Unfortunately, when something doesn’t present itself according to design in your feet, you’re left grappling with problems that can travel up through your major joints, including your ankles, knees, and hips, even reaching your back.

Here’s a look at why flat feet may be behind your back, hip, and knee pain, and what we can do about it.

Flat feet 101

The term flat feet means that you lack arch support in your feet. When you’re born, your feet are flat and your arches develop as you grow. In some cases, these arches never take shape, leaving you with flat feet.

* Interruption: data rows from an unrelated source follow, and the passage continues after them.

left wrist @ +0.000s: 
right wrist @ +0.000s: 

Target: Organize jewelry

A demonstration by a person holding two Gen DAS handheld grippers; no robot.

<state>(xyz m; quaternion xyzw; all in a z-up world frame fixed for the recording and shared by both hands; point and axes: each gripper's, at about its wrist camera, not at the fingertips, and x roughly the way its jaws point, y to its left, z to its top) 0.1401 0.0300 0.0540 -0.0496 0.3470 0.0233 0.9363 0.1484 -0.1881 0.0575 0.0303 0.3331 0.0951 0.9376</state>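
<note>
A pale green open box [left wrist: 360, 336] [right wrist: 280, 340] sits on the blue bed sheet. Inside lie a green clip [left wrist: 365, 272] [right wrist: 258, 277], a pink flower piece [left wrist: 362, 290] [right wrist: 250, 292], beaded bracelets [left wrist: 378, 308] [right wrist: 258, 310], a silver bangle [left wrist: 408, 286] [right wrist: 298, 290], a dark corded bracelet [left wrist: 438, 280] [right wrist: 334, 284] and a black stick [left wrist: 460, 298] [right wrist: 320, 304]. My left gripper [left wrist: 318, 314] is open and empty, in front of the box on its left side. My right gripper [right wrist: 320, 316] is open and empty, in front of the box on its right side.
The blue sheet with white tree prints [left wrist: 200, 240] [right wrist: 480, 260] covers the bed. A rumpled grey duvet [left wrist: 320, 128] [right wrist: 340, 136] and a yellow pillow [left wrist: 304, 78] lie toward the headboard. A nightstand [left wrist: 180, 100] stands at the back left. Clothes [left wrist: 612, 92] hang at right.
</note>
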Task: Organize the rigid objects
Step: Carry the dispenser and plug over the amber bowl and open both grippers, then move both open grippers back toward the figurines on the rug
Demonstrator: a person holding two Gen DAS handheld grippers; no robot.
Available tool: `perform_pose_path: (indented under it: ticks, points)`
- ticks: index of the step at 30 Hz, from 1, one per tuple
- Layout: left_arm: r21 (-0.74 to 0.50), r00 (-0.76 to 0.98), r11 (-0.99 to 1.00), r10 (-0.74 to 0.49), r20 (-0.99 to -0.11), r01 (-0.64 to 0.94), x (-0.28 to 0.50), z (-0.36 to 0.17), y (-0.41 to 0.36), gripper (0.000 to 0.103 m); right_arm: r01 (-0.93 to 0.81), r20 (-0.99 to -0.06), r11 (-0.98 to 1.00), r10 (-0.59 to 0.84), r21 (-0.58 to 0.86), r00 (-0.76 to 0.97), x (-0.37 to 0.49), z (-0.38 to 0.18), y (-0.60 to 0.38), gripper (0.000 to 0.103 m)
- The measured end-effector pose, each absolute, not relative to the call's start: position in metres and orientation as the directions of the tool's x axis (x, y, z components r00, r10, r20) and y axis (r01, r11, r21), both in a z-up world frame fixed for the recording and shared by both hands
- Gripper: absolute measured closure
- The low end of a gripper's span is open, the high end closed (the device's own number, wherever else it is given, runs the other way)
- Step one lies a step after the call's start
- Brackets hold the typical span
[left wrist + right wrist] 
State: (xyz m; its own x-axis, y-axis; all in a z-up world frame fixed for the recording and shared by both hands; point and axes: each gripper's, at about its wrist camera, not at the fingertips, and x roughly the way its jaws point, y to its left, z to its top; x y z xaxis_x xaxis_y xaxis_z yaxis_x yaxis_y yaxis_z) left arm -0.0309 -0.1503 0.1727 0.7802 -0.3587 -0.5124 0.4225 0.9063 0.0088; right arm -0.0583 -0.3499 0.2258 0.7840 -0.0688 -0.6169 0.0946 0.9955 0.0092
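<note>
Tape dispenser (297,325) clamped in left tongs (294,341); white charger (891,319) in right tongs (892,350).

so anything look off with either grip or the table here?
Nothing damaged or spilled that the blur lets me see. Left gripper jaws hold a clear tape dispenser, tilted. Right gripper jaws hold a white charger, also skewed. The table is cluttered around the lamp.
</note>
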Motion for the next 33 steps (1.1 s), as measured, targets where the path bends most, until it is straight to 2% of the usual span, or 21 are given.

On the other end of the age spectrum, flat feet can develop as you get older. After years of wear-and-tear, the tendons that support your feet can begin to weaken, causing your arches to fall.

For many people, flat feet don’t pose any serious problems, and people learn to work around the issue as their bodies compensate for the absence of arch support. For others, however, flat feet lead to painful problems in their feet and ankles, which can have an effect on distant joints and their backs.

Your thighbone is connected to your hip bone

If you’re familiar with that childhood song about the parts of the body and how they’re connected, we have to admit that this cute little diddy speaks the truth quite plainly. Your musculoskeletal system is a fully integrated structure, and each section is connected by joints, sometimes very small ones, and sometimes rather large ones, like your hips and knees.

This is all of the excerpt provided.